### EXERCISE DETAILS
From the listing below, copy only the lines running from the line that contains "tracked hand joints" to the line that contains "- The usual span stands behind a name", both included.

══ TASK INPUT

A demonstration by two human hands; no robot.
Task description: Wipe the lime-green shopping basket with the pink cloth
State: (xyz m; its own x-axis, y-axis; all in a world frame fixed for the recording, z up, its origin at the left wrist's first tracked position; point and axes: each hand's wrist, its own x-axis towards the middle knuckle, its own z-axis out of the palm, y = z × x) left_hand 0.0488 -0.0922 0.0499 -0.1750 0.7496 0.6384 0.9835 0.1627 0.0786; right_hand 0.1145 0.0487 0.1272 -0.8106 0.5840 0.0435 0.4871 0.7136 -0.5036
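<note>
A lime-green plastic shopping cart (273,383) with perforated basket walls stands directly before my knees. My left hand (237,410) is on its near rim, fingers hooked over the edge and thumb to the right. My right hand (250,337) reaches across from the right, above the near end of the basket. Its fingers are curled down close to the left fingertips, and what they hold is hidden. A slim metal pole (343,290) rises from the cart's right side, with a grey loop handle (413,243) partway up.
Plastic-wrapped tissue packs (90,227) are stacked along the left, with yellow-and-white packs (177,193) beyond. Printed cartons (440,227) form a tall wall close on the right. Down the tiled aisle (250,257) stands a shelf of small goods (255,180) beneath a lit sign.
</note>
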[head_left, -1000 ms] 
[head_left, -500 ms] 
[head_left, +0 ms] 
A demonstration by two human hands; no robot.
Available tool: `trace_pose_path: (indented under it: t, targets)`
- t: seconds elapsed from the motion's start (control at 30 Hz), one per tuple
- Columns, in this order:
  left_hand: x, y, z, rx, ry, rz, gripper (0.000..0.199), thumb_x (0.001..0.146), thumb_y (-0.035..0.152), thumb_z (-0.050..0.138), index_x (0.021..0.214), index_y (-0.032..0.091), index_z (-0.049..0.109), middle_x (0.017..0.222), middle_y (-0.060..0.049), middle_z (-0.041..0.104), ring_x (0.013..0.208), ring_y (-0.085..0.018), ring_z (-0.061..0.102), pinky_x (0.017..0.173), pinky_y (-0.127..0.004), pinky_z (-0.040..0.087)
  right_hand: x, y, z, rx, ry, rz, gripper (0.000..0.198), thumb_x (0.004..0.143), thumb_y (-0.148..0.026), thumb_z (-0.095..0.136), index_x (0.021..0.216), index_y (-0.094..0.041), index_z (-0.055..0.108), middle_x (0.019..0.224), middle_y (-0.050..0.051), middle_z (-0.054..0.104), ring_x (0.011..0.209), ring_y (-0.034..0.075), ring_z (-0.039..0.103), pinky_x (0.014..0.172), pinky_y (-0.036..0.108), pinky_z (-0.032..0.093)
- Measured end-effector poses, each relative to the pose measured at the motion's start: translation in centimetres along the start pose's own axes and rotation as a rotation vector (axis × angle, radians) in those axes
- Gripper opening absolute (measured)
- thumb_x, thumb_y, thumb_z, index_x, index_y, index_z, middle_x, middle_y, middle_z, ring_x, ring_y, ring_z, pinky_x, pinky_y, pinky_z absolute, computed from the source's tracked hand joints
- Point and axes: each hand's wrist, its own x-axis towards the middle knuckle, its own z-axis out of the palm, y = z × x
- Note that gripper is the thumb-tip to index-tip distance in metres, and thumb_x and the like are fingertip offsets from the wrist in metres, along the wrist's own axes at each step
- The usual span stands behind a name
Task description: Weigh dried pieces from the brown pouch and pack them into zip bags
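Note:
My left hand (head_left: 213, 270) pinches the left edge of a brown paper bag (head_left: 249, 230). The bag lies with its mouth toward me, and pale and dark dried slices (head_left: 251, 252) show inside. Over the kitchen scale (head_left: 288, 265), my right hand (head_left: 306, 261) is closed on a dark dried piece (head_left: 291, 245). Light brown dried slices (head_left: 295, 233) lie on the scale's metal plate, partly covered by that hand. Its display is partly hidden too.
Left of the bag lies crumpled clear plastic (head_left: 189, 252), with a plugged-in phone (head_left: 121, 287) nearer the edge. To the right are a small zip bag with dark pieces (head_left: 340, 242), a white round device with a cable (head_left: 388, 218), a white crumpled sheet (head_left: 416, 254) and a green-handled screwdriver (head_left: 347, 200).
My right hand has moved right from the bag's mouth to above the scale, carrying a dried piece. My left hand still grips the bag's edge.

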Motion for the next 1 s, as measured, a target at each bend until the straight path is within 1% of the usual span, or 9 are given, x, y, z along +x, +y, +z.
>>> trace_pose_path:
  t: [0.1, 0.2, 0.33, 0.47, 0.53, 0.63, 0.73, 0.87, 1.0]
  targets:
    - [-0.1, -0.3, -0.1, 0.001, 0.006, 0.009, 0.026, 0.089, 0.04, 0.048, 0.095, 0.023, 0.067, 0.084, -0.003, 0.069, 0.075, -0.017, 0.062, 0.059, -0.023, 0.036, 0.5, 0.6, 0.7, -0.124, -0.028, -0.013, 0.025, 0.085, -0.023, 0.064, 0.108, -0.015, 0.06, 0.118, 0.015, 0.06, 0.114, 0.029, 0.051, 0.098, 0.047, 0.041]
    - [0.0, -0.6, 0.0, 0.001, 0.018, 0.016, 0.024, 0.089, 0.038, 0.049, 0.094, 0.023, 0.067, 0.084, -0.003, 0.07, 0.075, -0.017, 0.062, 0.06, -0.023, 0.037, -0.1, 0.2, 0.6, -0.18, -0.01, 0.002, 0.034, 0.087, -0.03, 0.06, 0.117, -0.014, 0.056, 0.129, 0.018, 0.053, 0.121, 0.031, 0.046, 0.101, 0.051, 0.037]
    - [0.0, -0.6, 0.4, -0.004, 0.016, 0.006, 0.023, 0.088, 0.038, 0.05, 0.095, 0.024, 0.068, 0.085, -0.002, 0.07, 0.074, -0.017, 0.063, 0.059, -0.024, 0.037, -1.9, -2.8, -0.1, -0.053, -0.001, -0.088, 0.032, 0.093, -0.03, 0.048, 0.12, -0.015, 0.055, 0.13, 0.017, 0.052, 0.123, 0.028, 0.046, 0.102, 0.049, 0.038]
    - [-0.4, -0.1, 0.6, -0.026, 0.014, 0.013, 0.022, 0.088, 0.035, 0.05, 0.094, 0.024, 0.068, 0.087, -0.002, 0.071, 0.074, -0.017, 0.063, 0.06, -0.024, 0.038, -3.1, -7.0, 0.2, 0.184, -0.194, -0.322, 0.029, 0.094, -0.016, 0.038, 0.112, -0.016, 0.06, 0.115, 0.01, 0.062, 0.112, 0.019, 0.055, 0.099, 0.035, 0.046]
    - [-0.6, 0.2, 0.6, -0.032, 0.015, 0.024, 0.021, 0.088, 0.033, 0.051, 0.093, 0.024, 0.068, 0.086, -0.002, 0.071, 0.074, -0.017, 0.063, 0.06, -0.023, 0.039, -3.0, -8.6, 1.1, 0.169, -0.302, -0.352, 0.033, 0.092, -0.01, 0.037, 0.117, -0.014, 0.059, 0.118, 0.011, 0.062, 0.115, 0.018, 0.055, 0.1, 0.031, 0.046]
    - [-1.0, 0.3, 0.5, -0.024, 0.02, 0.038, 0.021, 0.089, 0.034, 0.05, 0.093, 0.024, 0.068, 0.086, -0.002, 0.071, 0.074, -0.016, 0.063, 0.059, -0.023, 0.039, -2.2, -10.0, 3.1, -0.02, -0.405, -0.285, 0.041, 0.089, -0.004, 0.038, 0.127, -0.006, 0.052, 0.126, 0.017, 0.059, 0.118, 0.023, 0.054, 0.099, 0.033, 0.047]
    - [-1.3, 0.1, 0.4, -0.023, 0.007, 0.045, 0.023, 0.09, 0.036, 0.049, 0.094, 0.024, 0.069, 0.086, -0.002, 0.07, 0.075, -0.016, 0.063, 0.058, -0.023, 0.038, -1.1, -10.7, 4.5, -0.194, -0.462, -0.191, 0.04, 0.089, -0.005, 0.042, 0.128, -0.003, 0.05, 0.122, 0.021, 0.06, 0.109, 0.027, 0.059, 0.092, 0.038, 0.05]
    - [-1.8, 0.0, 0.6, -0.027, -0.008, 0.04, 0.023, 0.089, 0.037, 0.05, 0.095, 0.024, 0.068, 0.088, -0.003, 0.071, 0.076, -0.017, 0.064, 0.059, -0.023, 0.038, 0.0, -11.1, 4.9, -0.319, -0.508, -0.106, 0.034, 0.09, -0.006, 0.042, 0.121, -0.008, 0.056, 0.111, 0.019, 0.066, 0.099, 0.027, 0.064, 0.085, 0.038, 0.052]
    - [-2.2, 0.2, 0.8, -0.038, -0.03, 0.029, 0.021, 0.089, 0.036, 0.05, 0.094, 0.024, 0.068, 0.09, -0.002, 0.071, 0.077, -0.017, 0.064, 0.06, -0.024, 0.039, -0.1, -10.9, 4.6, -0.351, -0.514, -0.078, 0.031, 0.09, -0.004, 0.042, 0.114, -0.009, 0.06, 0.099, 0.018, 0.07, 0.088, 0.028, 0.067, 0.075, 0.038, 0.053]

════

### YOUR SOLUTION
- thumb_x, thumb_y, thumb_z, index_x, index_y, index_z, middle_x, middle_y, middle_z, ring_x, ring_y, ring_z, pinky_x, pinky_y, pinky_z absolute, computed from the source's tracked hand joints
- Point and axes: each hand's wrist, its own x-axis towards the middle knuckle, its own z-axis out of the palm, y = z × x
- Note that gripper is the thumb-tip to index-tip distance in metres, and thumb_x and the like are fingertip offsets from the wrist in metres, along the wrist's own axes at each step
- The usual span stands behind a name

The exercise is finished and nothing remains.